Posted on | March 15, 2010 | 1 Comment

This morning I received an e-mail from an acquaintance who passed on a little over a year ago. Apparently she has come back from the afterworld to sell me and all of her e-mail contacts about various wonderdrugs and assorted pharmaceuticals (and at discount prices).

The online accounts of the dead have been in the news as of late because of a well chronicled debate at FacebookBit-rot, or the decay of storage media, is astonishingly absent in the news (and I suspect it will be a hot topic very soon, how many of you have tried to gain access to those backups you burned in 1999 lately?). The issue with clearly abandoned blogs/twitters is also a prevalent concern.

These are the paths that information can take after death on the web. Some will rot, some will be ignored, and others can be memorialized. But what happens to data on systems where they are routinely maintained (not left to rot), but also maintain the illusion of activity for a longer period of time; e.g. e-mail accounts; where administrators might not be so quick to pull the trigger on deletion. Where savvy spammers may be able to take a Infinite Monkeys Theorem approach to hacking a specific account.

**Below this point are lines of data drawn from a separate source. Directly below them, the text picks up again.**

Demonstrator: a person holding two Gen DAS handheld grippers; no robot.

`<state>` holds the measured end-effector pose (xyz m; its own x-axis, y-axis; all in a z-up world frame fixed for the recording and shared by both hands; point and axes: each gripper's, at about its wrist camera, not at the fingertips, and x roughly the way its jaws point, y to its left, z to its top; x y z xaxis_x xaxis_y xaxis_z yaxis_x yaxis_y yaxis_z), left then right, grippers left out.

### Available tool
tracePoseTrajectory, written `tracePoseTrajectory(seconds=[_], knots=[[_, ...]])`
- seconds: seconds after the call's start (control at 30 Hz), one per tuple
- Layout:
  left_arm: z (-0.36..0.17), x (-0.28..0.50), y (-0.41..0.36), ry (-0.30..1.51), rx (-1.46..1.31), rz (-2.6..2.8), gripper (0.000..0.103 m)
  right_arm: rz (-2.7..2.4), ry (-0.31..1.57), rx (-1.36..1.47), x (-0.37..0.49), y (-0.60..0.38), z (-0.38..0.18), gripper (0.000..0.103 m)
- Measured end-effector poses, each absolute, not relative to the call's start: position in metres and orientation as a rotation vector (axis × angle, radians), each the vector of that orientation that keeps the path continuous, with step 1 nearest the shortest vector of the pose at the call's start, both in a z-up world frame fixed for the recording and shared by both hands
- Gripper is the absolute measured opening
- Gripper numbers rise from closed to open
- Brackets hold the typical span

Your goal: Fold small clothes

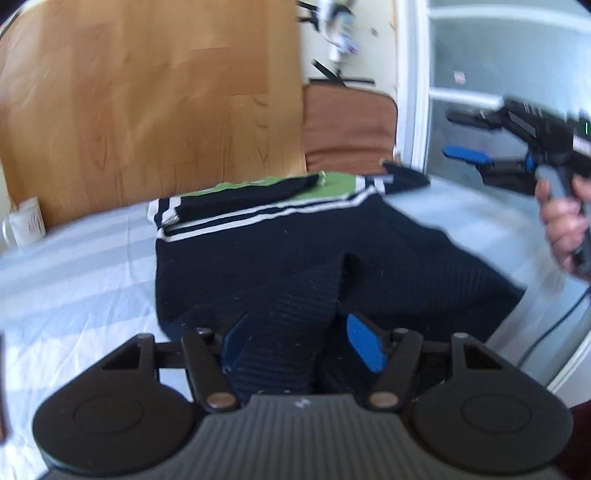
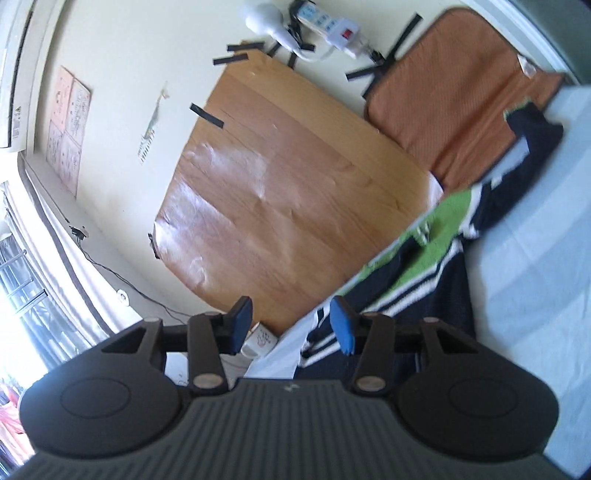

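A small navy knit sweater (image 1: 295,251) with white stripes and a green band lies on a pale blue striped sheet (image 1: 74,288). My left gripper (image 1: 299,343) has its jaws wide apart, with a ribbed navy fold of the sweater lying between the blue pads and neither pad pressing it. My right gripper (image 1: 476,147) is held in the air at the right, open and empty. In the right wrist view the right gripper (image 2: 291,325) is open above the sweater (image 2: 424,266), tilted, holding nothing.
A wooden board (image 1: 147,103) leans behind the sheet, with an orange-brown cushion (image 1: 347,125) beside it. A white mug (image 1: 27,225) stands at the sheet's far left edge. A white door frame (image 1: 417,92) is at the right. A power strip (image 2: 332,26) hangs on the wall.
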<state>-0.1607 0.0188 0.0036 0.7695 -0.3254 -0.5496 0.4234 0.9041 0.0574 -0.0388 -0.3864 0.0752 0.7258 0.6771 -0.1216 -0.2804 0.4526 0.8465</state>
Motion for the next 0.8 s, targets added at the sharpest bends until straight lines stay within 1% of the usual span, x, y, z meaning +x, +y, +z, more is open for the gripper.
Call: tracePoseTrajectory(seconds=[0.07,0.13,0.17,0.2,0.27,0.3,0.33,0.37,0.43,0.47,0.5,0.53,0.6,0.8], knots=[[-0.003,-0.157,0.003,0.556,0.242,-0.375,0.056,0.626,0.51,0.936,-0.042,-0.384,0.07,0.05],[-0.013,-0.151,-0.01,0.585,0.323,-0.323,0.052,0.628,0.518,0.939,-0.046,-0.386,0.068,0.05],[-0.018,-0.149,-0.015,0.611,0.357,-0.306,0.048,0.63,0.515,0.944,-0.048,-0.388,0.068,0.05],[-0.022,-0.151,-0.017,0.629,0.374,-0.304,0.048,0.631,0.512,0.949,-0.05,-0.39,0.068,0.05],[-0.026,-0.155,-0.017,0.627,0.389,-0.302,0.048,0.631,0.502,0.958,-0.052,-0.394,0.068,0.051],[-0.026,-0.157,-0.017,0.621,0.403,-0.295,0.051,0.633,0.496,0.961,-0.052,-0.395,0.068,0.051],[-0.026,-0.158,-0.017,0.616,0.414,-0.283,0.05,0.638,0.491,0.963,-0.052,-0.396,0.068,0.051],[-0.026,-0.158,-0.016,0.613,0.419,-0.267,0.048,0.647,0.488,0.965,-0.052,-0.395,0.067,0.051],[-0.026,-0.155,-0.013,0.615,0.409,-0.246,0.035,0.667,0.492,0.958,-0.052,-0.39,0.066,0.051],[-0.026,-0.155,-0.011,0.618,0.398,-0.234,0.023,0.674,0.499,0.947,-0.051,-0.387,0.067,0.051],[-0.025,-0.154,-0.008,0.619,0.387,-0.219,0.015,0.68,0.507,0.934,-0.051,-0.383,0.067,0.051],[-0.023,-0.155,-0.004,0.613,0.37,-0.206,0.012,0.689,0.516,0.918,-0.05,-0.38,0.067,0.051],[-0.017,-0.158,0.005,0.592,0.317,-0.202,0.01,0.707,0.535,0.885,-0.049,-0.371,0.068,0.051],[0.006,-0.186,0.048,0.502,0.109,-0.199,0.01,0.788,0.632,0.781,-0.043,-0.335,0.066,0.051]])
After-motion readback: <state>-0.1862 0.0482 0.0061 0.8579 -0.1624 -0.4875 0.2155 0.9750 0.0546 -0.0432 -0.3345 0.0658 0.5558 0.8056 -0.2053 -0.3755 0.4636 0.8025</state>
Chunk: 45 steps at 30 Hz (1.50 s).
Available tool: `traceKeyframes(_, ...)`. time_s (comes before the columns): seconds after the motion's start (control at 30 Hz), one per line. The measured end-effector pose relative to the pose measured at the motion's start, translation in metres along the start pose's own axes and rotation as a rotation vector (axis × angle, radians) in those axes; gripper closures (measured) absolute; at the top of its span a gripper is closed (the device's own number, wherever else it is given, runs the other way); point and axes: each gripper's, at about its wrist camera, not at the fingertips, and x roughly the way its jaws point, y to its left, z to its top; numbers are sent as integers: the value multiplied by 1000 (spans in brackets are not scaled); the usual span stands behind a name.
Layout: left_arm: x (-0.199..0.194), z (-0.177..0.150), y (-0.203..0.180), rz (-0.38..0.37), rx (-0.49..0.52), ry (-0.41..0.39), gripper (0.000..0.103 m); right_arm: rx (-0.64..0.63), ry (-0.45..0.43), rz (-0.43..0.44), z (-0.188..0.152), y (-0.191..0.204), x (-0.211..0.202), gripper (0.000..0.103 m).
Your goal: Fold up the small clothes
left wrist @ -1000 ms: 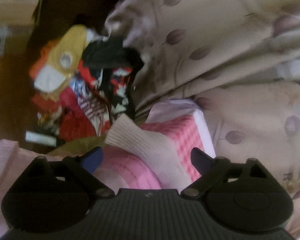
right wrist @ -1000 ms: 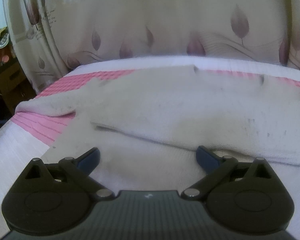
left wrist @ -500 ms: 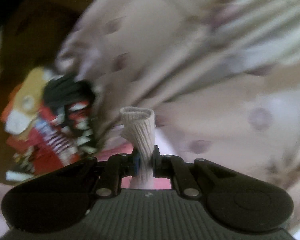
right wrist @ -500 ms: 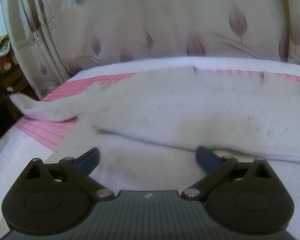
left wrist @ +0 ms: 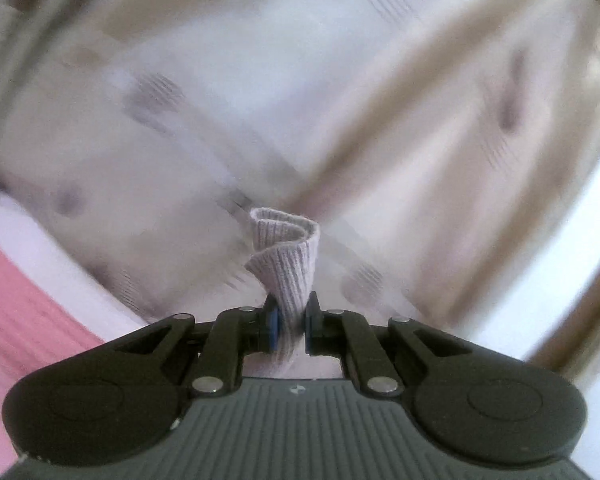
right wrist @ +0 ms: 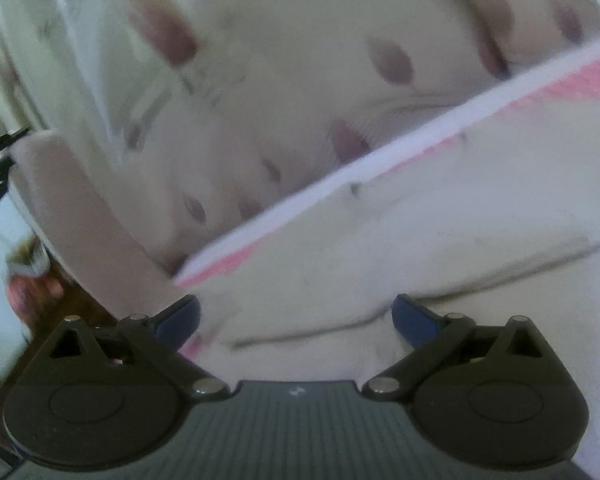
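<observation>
The left gripper (left wrist: 289, 322) is clamped on a ribbed knit cuff (left wrist: 286, 256), which stands curled above the fingertips. Behind it hangs a blurred leaf-print curtain (left wrist: 260, 80). A pink-and-white cloth (left wrist: 24, 296) lies at lower left.

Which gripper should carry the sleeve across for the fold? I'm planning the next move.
Left. The left gripper is already shut on the ribbed cuff, lifted off the bed. The right gripper is open, empty, over the sweater.
</observation>
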Motion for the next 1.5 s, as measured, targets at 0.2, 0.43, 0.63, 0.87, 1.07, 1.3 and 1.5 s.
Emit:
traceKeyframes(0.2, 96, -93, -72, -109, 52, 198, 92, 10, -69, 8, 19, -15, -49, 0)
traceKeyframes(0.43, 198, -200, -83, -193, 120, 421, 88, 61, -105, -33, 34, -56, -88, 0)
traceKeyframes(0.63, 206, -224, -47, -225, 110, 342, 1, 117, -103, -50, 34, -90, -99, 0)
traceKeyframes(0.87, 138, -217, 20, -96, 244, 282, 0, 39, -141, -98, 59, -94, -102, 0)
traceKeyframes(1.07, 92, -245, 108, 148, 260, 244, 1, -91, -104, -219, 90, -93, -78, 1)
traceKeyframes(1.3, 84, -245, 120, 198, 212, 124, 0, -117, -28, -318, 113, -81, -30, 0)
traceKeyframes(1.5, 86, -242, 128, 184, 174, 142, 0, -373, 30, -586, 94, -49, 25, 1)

I suppose there are two advantages currently:
One, spam for the most part is harmless. Though your friend may be deceased, you’ll likely know something is up and not open the e-mail. But what if you’re not aware- or were merely an acquaintance, but a there’s a real signature and a familiar name this message carries with it a certain imbued trust. Would you be more inclined to download that software, buy that drug- could using email addresses which have already built up a certain currency of reputation help spammers improve on their 1 in 12.5 million success rate?
Two, there aren’t a lot of actually deceased people’s accounts floating around the web.  Perhaps this is a generalization based on the ages of internet users; however, as the internet and e-mail seems here to say, its not hard to imagine a day perhaps fifty years in the future where millions of internet users are dying every day and not taking their accounts with them. Will that old professor of mine I hadn’t kept in touch with be able to persuade me to click on a malicious link?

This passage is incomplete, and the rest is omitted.